Court Opinion

ID: 9655456
Source: CourtListenerOpinion
Date Created: 2023-08-23 19:11:07.584233+00
Date Added: 2024-06-11T18:13:12.144196
License: Public Domain

MOORE, Judge,
concurring in part and concurring in the result.
I fully concur in all portions of the main opinion except in regard to the discussion of the so-called pain exception to the schedule set out in Masterbrand Cabinets, Inc. v. Johnson, 984 So.2d 1136, 1144 (Ala.Civ.App.2005) (plurality opinion), aff'd, 984 So.2d 1146 (Ala.2007). Johnson is a plurality opinion that was authored by Judge Murdock when he was a member of this court; only Presiding Judge Crawley fully concurred in the main opinion. Plurality opinions have questionable precedential value at best. Ex parte Discount Foods, Inc., 789 So.2d 842, 845 (Ala.2001). See also Ex parte Achenbach, 783 So.2d 4 (Ala.2000).
Johnson was affirmed by our supreme court without an opinion, citing Rules 53(a)(1) and 53(a)(2)(A), Ala. RApp. P. Rule 53(a)(1) specifically states that a judgment may be affirmed without an opinion if the court determines “[t]hat an opinion in the case would serve no significant precedential purpose.” Rule 53(d), Ala. RApp. P., further provides:
“An order of affirmance issued by the Supreme Court ... by which a judgment or order is affirmed without an opinion, pursuant to subsection (a), shall have no precedential value and shall not be cited in arguments or briefs, and shall not be used by any court within this state, except for the purpose of establishing the application of the doctrine of law of the case, res judicata, collateral estoppel, double jeopardy, or procedural bar.”

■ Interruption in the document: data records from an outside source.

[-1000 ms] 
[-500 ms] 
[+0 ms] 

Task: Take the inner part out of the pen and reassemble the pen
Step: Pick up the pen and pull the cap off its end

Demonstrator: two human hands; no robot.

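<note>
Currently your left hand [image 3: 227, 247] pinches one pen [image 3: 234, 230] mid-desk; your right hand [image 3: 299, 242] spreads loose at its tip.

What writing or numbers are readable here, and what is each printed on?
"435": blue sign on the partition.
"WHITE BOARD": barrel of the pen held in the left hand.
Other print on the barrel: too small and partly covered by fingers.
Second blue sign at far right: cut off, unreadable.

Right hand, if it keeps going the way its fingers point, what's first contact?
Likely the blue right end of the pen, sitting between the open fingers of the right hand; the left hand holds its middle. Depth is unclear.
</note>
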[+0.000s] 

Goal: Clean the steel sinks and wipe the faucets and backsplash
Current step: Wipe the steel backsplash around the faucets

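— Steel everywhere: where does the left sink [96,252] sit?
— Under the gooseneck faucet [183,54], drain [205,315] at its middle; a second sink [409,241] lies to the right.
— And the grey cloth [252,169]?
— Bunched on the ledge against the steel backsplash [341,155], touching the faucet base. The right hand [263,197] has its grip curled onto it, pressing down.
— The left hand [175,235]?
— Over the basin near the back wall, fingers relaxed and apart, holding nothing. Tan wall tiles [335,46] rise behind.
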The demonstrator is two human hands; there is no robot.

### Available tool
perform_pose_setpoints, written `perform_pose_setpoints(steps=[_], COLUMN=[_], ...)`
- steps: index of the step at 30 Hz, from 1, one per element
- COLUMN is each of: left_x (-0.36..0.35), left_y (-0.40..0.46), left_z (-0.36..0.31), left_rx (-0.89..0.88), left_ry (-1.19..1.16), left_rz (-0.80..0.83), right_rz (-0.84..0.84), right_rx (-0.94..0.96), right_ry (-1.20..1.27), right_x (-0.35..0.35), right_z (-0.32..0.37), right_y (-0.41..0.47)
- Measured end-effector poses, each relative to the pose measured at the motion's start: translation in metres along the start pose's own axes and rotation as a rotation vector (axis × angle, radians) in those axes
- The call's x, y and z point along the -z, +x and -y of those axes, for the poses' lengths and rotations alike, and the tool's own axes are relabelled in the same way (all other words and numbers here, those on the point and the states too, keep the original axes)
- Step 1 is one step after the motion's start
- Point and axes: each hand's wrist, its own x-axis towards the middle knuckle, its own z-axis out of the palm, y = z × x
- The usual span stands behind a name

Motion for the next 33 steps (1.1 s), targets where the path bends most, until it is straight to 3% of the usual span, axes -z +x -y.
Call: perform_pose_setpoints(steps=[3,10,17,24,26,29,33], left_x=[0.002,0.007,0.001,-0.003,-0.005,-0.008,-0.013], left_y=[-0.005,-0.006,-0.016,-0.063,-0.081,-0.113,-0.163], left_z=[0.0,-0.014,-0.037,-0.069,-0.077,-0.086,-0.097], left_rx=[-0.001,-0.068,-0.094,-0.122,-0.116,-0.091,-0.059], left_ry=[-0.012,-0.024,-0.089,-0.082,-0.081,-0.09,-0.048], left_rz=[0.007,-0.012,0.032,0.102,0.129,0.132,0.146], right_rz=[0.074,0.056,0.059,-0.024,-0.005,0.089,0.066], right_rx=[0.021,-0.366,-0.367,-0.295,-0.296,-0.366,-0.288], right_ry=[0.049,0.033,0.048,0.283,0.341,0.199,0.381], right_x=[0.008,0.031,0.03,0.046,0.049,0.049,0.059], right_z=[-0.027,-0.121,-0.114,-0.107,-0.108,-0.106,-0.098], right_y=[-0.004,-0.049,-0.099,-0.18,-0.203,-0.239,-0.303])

Since the issuance of Johnson, this court has cited the case on several occasions and has even analyzed subsequent cases based on its reasoning, but this court has never applied the Johnson rationale to conclude that an injury to a scheduled member could be compensated outside the schedule. See, e.g., Advantage Sales of Alabama, Inc. v. Clemons, 36 So.3d 517 (Ala.Civ.App.2008); Shoney’s, Inc. v. Rigsby, 971 So.2d 722 (Ala.Civ.App.2007).
Based on the fact that Johnson is a plurality opinion that was affirmed by the supreme court without an opinion and because its rationale has never been applied to award benefits outside the schedule in any subsequent case, I question whether Johnson has any binding effect, an issue *616that was left unanswered by this court’s recent decision in Norandal U.S.A., Inc. v. Graben, [Ms. 2061070, Oct. 17, 2008]  (Ala.Civ.App.2008). I agree that the evidence in this ease does not meet the Johnson standard, but until we receive some definitive guidance from our supreme court, I hesitate to join in any decision that implies that the schedule would be avoided if the Johnson test was met. Therefore, I concur only in the result as to that portion of the opinion discussing Johnson.

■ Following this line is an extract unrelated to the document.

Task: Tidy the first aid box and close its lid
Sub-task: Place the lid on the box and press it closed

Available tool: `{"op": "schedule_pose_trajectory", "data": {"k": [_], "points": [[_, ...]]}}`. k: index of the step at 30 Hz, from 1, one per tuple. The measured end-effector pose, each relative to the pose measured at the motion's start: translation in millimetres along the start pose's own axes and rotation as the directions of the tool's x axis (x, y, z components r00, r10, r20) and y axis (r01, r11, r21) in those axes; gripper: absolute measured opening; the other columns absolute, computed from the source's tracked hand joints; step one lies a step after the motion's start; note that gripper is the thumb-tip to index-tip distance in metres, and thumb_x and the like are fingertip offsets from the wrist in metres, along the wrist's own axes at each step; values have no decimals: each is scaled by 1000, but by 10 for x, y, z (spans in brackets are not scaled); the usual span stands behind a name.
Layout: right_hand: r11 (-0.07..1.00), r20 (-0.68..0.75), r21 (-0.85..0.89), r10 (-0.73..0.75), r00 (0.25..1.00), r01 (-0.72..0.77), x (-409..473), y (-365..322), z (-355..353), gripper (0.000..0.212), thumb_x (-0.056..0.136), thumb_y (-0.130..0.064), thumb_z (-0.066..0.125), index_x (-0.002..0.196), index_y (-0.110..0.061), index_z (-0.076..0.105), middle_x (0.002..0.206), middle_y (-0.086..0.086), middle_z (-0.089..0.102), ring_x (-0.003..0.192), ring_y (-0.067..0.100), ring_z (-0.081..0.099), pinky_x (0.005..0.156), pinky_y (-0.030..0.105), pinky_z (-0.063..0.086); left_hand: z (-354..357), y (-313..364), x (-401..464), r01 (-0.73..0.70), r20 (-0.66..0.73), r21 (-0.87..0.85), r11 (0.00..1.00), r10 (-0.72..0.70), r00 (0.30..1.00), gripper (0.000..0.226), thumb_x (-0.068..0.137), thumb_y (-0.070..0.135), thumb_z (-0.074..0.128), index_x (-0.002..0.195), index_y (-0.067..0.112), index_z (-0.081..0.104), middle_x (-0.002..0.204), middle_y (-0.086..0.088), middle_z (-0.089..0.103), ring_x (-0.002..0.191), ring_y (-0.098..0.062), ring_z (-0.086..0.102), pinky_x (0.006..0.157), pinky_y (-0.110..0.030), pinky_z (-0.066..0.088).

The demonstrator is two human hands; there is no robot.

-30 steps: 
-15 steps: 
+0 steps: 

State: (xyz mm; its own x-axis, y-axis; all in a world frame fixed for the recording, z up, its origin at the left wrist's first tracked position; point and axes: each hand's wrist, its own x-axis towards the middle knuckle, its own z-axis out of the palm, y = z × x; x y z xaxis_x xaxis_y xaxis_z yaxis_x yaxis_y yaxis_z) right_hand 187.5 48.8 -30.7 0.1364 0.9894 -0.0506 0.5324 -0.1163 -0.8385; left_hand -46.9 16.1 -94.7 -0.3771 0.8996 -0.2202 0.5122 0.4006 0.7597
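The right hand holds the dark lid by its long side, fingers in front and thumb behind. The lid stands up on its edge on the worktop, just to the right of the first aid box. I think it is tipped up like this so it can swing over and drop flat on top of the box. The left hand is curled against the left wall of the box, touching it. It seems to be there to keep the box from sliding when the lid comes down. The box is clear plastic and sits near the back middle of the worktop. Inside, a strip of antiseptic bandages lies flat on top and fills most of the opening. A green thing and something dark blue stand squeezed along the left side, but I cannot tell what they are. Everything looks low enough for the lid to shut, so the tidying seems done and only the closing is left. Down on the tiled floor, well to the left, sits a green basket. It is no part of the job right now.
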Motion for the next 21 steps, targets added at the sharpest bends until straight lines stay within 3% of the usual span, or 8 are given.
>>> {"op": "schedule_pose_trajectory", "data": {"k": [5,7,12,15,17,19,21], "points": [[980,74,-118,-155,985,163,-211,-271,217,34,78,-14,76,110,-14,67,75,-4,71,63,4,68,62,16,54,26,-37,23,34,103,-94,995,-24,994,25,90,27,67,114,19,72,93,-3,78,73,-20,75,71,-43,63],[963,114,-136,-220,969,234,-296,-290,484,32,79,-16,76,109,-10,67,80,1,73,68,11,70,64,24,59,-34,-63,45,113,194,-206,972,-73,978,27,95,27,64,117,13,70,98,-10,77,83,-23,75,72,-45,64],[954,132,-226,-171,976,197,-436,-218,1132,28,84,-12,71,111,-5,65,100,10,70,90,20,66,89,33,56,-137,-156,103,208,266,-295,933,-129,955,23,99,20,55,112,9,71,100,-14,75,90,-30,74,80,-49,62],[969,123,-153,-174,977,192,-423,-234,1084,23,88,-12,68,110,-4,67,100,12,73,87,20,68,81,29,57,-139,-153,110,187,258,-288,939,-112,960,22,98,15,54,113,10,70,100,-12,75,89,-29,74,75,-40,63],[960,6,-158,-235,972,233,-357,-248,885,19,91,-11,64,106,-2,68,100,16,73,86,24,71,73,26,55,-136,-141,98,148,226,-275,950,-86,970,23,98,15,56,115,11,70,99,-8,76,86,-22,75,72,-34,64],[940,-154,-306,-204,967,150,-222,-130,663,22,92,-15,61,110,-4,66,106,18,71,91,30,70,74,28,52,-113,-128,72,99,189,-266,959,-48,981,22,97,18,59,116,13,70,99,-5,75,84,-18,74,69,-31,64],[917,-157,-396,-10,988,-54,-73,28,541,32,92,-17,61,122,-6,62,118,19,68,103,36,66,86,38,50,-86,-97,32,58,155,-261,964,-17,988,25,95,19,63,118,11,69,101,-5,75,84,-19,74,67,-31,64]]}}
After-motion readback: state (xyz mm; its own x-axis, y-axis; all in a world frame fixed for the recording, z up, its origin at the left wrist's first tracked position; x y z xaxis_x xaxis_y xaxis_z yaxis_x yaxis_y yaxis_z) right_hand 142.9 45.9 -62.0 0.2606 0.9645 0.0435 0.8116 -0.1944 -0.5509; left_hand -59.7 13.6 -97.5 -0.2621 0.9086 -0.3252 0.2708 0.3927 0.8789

BRYAN, Judge, concurring in the result.
The main opinion states:
“[The employee] claims that she has satisfied the second prong of the Bell [v. Driskill, 282 Ala. 640, 213 So.2d 806 (1968),] test, asserting that her injury ‘causes an abnormal and unusual incapacity with respect to the member’ itself. As Advantage Sales [of Alabama, Inc. v. Clemons, 36 So.3d 517 (Ala.Civ.App.2008),] points out, however, the scope of the second prong of Bell has been severely limited, if not abrogated completely, by Ex parte Drummond Co., 837 So.2d 831 (Ala.2002), and subsequent appellate opinions; at most, a vestigial exception may apply to situations ‘ “when an injury ... to a scheduled memberf ] entails ... a debilitating pain ... that impairs the body as a whole in a manner not contemplated by the schedule.” ’ Shoney’s, Inc. v. Rigsby, 971 So.2d 722, 725-26 n. 2 (Ala.Civ.App.2007) (quoting Masterbrand Cabinets, Inc. v. Johnson, 984 So.2d 1136, 1144 (Ala.Civ.App.2005), aff'd, 984 So.2d 1146 (Ala.2007)).”
35 So.3d at 613-14 (emphasis added).
In Ex parte Drummond Co., 837 So.2d 831, 835 n. 10 (Ala.2002), our supreme court stated:
“Bell [v. Driskill], relying on the A.L.R. note, added to the Larson language a second basis for departing from the workers’ compensation schedule: ‘or the injury causes an abnormal and unusual incapacity with respect to the member.’ 282 Ala. [640] at 646, 213 So.2d [806] at 811 [ (1968) ]. It is unclear what conditions this second prong of the Bell test was intended to cover. We note that this Court has not applied this second prong and that where the Court of Civil Appeals has purported to have applied it, that court has actually gone well beyond the language of the test and considered other characteristics of the claimant.... This additional language appears to add nothing but ambiguity to the thoughtful language of Larson’s treatise; therefore, we decline to consider the so-called second prong of the Bell test a part of the test that we adopt today.”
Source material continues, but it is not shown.